What you need to do =>
The word "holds" marks the lines to copy; find all of them in the entries below.

Given entries =>
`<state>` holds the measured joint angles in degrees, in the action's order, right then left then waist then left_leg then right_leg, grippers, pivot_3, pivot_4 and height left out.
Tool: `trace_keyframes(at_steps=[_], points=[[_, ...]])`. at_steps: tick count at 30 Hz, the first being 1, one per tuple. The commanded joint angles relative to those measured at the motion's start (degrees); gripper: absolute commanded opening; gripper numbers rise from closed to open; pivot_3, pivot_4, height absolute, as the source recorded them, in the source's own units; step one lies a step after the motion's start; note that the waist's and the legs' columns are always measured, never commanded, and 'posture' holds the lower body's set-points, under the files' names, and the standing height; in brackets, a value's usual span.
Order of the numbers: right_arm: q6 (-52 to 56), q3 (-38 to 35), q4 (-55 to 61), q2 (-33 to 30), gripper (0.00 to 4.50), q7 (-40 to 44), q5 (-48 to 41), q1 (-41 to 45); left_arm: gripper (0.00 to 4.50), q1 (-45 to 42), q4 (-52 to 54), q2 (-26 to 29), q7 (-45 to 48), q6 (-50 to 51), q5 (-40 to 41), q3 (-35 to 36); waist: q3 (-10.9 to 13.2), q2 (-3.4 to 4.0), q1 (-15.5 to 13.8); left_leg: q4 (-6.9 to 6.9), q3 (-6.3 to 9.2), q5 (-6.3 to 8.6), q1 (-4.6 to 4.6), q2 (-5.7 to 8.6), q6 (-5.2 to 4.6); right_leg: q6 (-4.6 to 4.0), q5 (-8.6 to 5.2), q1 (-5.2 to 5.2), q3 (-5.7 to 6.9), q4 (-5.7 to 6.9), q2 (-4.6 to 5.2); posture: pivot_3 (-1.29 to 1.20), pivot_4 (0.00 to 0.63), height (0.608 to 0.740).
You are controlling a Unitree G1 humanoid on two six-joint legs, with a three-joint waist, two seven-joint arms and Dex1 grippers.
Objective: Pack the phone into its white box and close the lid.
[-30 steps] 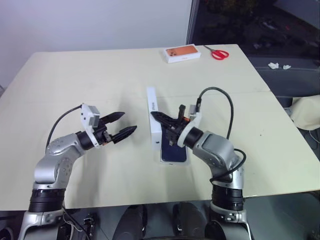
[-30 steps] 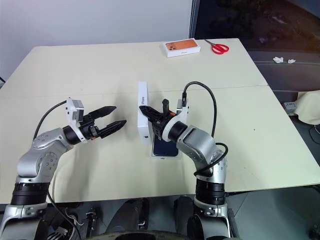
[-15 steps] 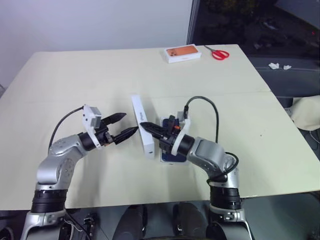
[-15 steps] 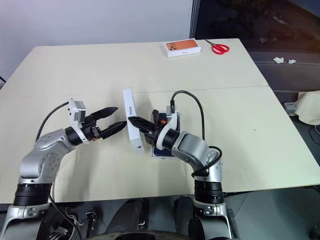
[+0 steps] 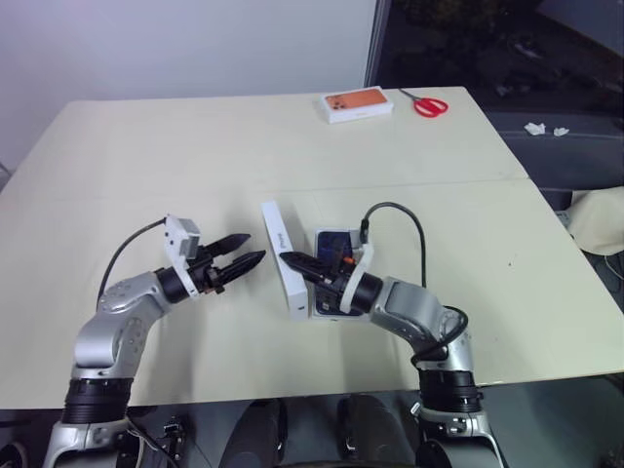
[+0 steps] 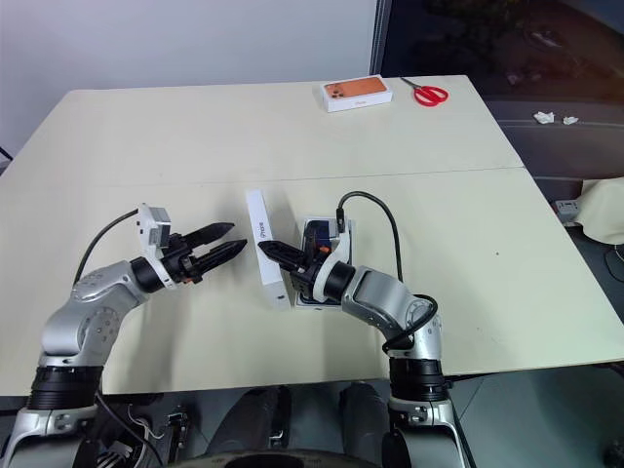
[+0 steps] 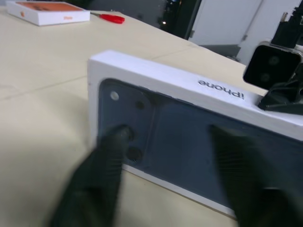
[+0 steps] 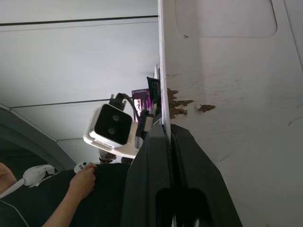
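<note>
Since earlier, right gripper (image 6: 275,254), clamped on the lid (image 6: 266,248), has lowered it leftward; left gripper (image 6: 220,243) has narrowed, empty. Risk: edge-standing lid topples beside the phone (image 6: 316,236).

Lid (image 5: 286,258): white matt cardboard, dark glossy phone print on top, inner face scuffed with torn brown patches. Phone (image 5: 331,244): glossy dark slab. Worktop (image 5: 146,166): smooth matt pale laminate-like surface. Orange-topped box (image 5: 356,104): smooth card. Scissors (image 5: 425,103): red plastic handles.
</note>
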<state>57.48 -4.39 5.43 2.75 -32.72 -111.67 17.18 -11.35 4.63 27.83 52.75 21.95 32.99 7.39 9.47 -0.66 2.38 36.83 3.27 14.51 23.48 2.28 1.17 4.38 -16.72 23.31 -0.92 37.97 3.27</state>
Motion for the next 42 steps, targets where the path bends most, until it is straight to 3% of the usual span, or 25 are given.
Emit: trace_keyframes(at_steps=[1, 2, 5, 6, 8, 12, 14, 19, 23, 25, 30, 34, 37, 42], points=[[-0.5, 1.0, 2.2, -1.1, 0.0, 1.0, -1.3, 0.5, 0.47, -0.1, 1.3, -0.8, 0.2, -0.4, 0.5, -0.6, 0.0, 0.0, 0.0, 0.0, 0.0, 0.0, 0.0, 0.0, 0.0, 0.0, 0.0, 0.0, 0.0, 0.0, 0.0, 0.0, 0.15, 0.74], [-0.6, 1.2, 2.1, -1.3, 0.0, 1.2, -1.3, 0.5, 0.06, -0.2, 1.3, -1.2, 0.0, -0.4, 0.3, -0.8, 0.0, 0.0, 0.0, 0.0, 0.0, 0.0, 0.0, 0.0, 0.0, 0.0, 0.0, 0.0, 0.0, 0.0, 0.0, 0.0, 0.15, 0.74], [-0.8, 1.6, 2.0, -2.0, 0.0, 1.8, -1.3, 0.6, 0.02, -0.5, 0.6, -1.8, -0.6, -1.3, -0.7, -1.2, 0.0, 0.0, 0.0, 0.0, 0.0, 0.0, 0.0, 0.0, 0.0, 0.0, 0.0, 0.0, 0.0, 0.0, 0.0, 0.0, 0.15, 0.74], [-0.8, 1.6, 1.9, -2.3, 0.29, 2.0, -1.3, 0.5, 0.0, -0.7, 0.4, -2.1, -1.1, -1.5, -1.0, -1.4, 0.0, 0.0, 0.0, 0.0, 0.0, 0.0, 0.0, 0.0, 0.0, 0.0, 0.0, 0.0, 0.0, 0.0, 0.0, 0.0, 0.15, 0.74], [-0.6, 1.6, 1.8, -3.0, 0.89, 2.3, -1.3, 0.4, 0.0, -0.8, 0.1, -2.9, -1.5, -1.6, -1.0, -1.7, 0.0, 0.0, 0.0, 0.0, 0.0, 0.0, 0.0, 0.0, 0.0, 0.0, 0.0, -0.01, 0.0, 0.0, 0.0, 0.0, 0.15, 0.74], [-0.5, 2.4, 2.1, -5.8, 2.93, 4.1, -1.3, 0.9, 0.0, -0.7, -0.4, -3.9, -1.7, -2.2, -1.7, -2.5, 0.0, 0.0, 0.0, 0.02, 0.0, 0.0, 0.0, 0.0, -0.01, 0.0, 0.0, -0.02, 0.01, -0.01, 0.0, 0.0, 0.15, 0.74], [0.7, 2.2, 2.9, -10.2, 3.9, 7.9, 1.0, 2.3, 0.0, -0.8, -0.9, -4.6, -1.6, -2.5, -1.8, -3.2, 0.0, 0.0, 0.0, 0.02, 0.0, 0.0, 0.0, 0.0, -0.01, 0.0, 0.0, -0.02, 0.01, -0.01, -0.01, 0.0, 0.15, 0.74], [4.6, 0.8, 3.4, -27.5, 3.9, 28.8, 18.1, 9.1, 0.0, -2.0, -2.6, -7.2, -1.7, -3.5, -2.9, -5.3, 0.1, 0.03, -0.7, 0.22, -0.05, 0.09, 0.01, 0.04, -0.15, 0.01, 0.0, -0.14, 0.03, -0.03, -0.02, 0.0, 0.15, 0.74], [2.8, 1.6, 2.7, -37.8, 3.9, 45.5, 30.9, 12.8, 0.0, -3.7, -5.0, -9.3, -1.8, -4.5, -3.7, -6.5, 0.1, 0.03, -1.5, 0.21, -0.03, 0.13, 0.01, -0.04, -0.22, 0.03, -0.01, -0.14, 0.04, -0.08, -0.11, 0.0, 0.15, 0.74], [1.4, 2.1, 0.7, -40.7, 3.9, 51.1, 36.7, 14.6, 0.0, -5.0, -7.0, -10.6, -1.9, -5.5, -4.6, -7.1, 0.1, 0.01, -1.7, 0.23, -0.07, 0.13, 0.01, -0.03, -0.22, 0.03, -0.01, -0.15, 0.03, -0.08, -0.1, 0.0, 0.15, 0.74], [-12.7, 13.6, 2.4, -47.3, 3.9, 65.8, 62.5, 14.7, 0.0, -6.6, -9.3, -12.5, -1.5, -6.1, -5.2, -7.8, 0.1, -0.02, -1.6, 0.26, -0.06, 0.13, 0.01, -0.03, -0.23, 0.03, -0.01, -0.16, 0.04, -0.1, -0.09, 0.0, 0.15, 0.74], [-17.4, 14.4, 1.6, -45.3, 3.9, 69.8, 69.4, 14.9, 0.0, -6.6, -8.5, -11.9, -1.8, -5.5, -4.3, -6.7, 0.1, -0.04, -1.6, 0.26, -0.07, 0.13, 0.01, -0.03, -0.22, 0.04, -0.01, -0.14, 0.02, -0.08, -0.08, 0.0, 0.15, 0.74], [-20.5, 15.8, 0.1, -44.6, 3.1, 73.0, 75.0, 14.2, 0.0, -6.0, -7.1, -11.1, -2.4, -4.4, -3.0, -5.2, 0.1, -0.05, -1.7, 0.28, -0.06, 0.13, 0.01, -0.03, -0.22, 0.04, 0.0, -0.15, 0.02, -0.08, -0.05, 0.0, 0.15, 0.74], [-24.9, 16.2, -2.3, -42.6, 0.62, 74.4, 82.6, 14.6, 0.0, -4.8, -5.1, -10.0, -2.9, -3.2, -2.2, -3.7, 0.2, -0.07, -1.7, 0.28, -0.06, 0.14, 0.01, -0.01, -0.21, 0.04, 0.0, -0.15, 0.02, -0.09, -0.02, 0.0, 0.15, 0.74]])
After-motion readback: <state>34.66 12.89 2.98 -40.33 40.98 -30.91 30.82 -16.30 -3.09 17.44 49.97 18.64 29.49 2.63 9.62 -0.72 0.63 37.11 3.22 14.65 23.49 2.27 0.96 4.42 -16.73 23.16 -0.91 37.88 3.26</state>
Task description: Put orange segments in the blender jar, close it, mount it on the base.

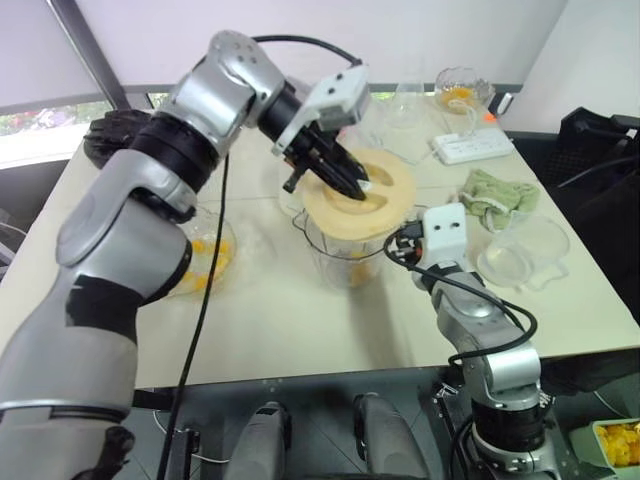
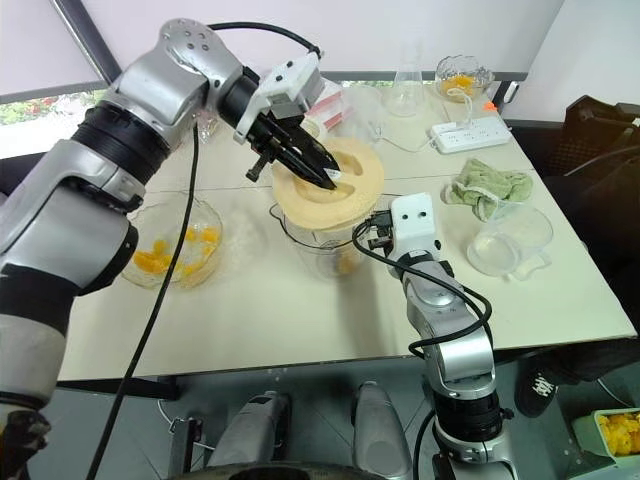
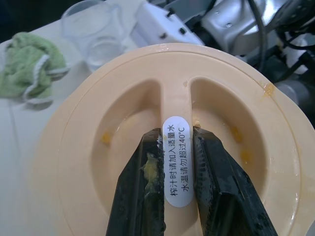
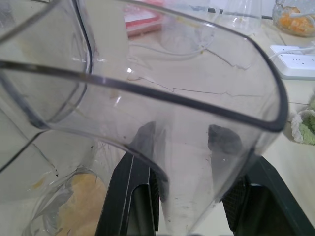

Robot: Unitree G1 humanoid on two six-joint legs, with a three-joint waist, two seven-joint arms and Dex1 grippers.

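Pale orange plastic, the round lid [image 1: 362, 190] sits tilted over the mouth of the blender jar [image 2: 318, 245], at the middle of the table [image 1: 270, 320]. The left gripper [image 1: 352, 182] pinches the lid's raised centre ridge between its two black fingers [image 3: 142, 191], which close narrowly on a white label with printed characters; bits of orange pulp cling to one finger. The right gripper [image 4: 189, 194] clasps the jar's clear side handle [image 4: 197, 162], a finger on each side of it, at the jar's three o'clock. Some orange segments [image 2: 345, 264] lie at the bottom of the jar. More yellow pieces rest in a scalloped glass bowl [image 2: 170, 250] at the jar's nine o'clock. At about two o'clock from the jar lie a green cloth [image 2: 488, 190] and, past it, a white power strip [image 2: 470, 133]; a clear cup [image 2: 508, 240] stands at three o'clock, beyond the right arm. A small glass dish [image 2: 462, 75] with orange pieces sits at the table's far edge, near one o'clock.
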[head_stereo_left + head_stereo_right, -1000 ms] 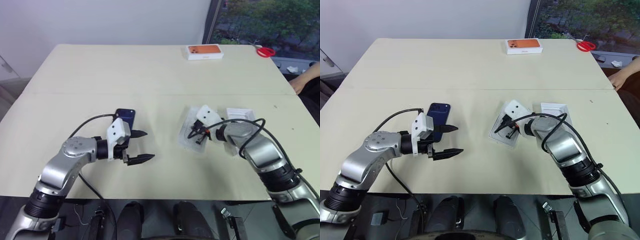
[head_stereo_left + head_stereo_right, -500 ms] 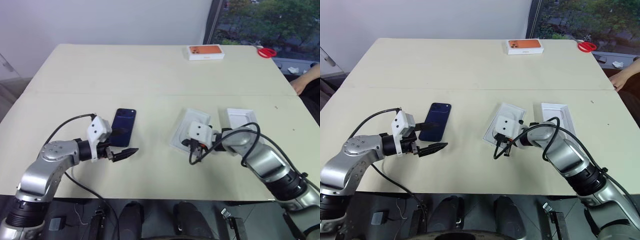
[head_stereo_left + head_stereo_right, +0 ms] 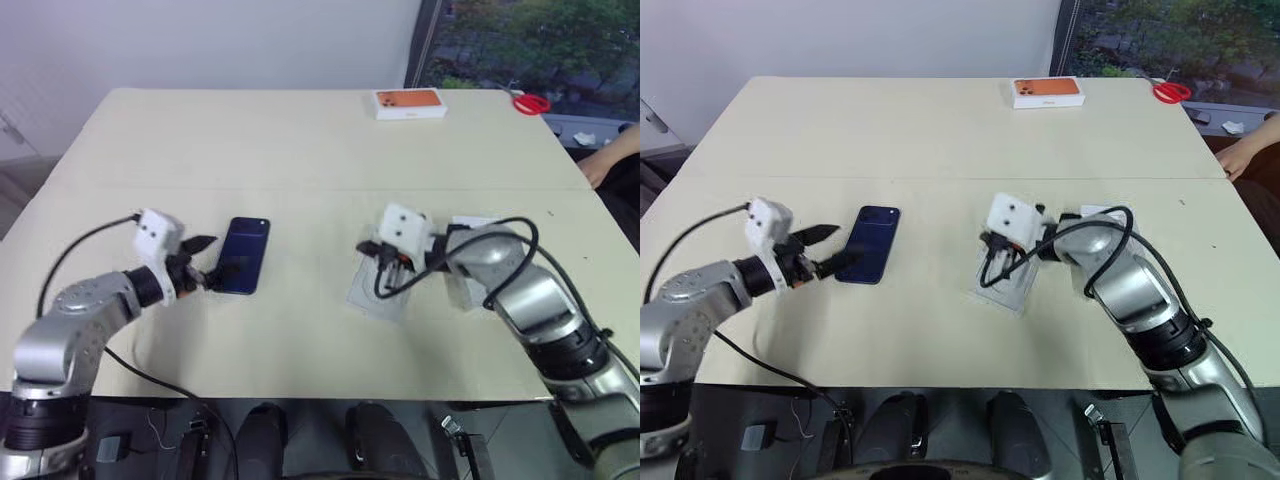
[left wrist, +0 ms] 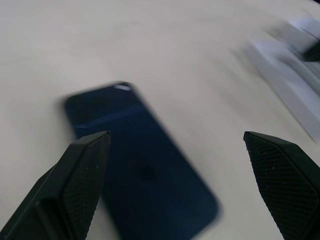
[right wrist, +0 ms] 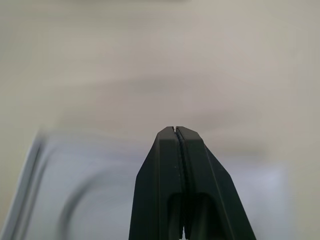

Expected output =>
`<state>` holds the measured joint angles in degrees, in the action's order, right then left then waist then left_leg then right_leg, grippers, pivot_3, pivot_4 and height left out.
Tool: `trace_keyframes(at_steps=[_], points=[[_, ...]])`. at_steps: tick count at 30 Hz, the first being 1, one per tuple. The commanded joint angles relative to those measured at the motion's start (degrees); gripper: absolute commanded opening; gripper numbers rise from closed to open; pivot_3, pivot_4, height absolute, as the source recorded them, in the source's own units; step one lies a step after the motion's start; note that the waist's and the legs' columns are always measured, never commanded, and 'posture' holds the lower body's set-points, under the files' names, and the standing height; in brackets, a value's usual span.

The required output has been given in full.